## EXERCISE BRIEF:
Print each line of the listing once more, precisely as given.

## DATASET EXTRACT:
————
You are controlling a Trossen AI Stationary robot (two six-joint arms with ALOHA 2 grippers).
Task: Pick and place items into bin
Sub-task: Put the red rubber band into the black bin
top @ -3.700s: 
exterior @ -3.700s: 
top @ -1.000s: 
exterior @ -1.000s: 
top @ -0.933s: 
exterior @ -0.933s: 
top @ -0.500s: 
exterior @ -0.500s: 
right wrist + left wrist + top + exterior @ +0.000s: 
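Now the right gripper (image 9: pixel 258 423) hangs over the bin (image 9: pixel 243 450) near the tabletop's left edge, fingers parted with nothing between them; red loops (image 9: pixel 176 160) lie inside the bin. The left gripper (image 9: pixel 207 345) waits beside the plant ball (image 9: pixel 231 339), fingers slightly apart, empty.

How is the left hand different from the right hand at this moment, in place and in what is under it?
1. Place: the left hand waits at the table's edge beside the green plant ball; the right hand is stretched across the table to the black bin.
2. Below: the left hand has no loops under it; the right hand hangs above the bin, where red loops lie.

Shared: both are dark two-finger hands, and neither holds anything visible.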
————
## YOUR SOLUTION:
You are controlling a Trossen AI Stationary robot (two six-joint arms with ALOHA 2 grippers).
Task: Pick and place items into bin
Sub-task: Put the red rubber band into the black bin
top @ -3.700s: 
exterior @ -3.700s: 
top @ -1.000s: 
exterior @ -1.000s: 
top @ -0.933s: 
exterior @ -0.933s: 
top @ -0.500s: 
exterior @ -0.500s: 
right wrist + left wrist + top + exterior @ +0.000s: 
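Now the right gripper (image 9: pixel 258 423) hangs over the bin (image 9: pixel 243 450) near the tabletop's left edge, fingers parted with nothing between them; red loops (image 9: pixel 176 160) lie inside the bin. The left gripper (image 9: pixel 207 345) waits beside the plant ball (image 9: pixel 231 339), fingers slightly apart, empty.

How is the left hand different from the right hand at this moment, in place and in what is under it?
1. Place: the left hand waits at the table's edge beside the green plant ball; the right hand is stretched across the table to the black bin.
2. Below: the left hand has no loops under it; the right hand hangs above the bin, where red loops lie.

Shared: both are dark two-finger hands, and neither holds anything visible.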

The answer to this exercise has been written out completely.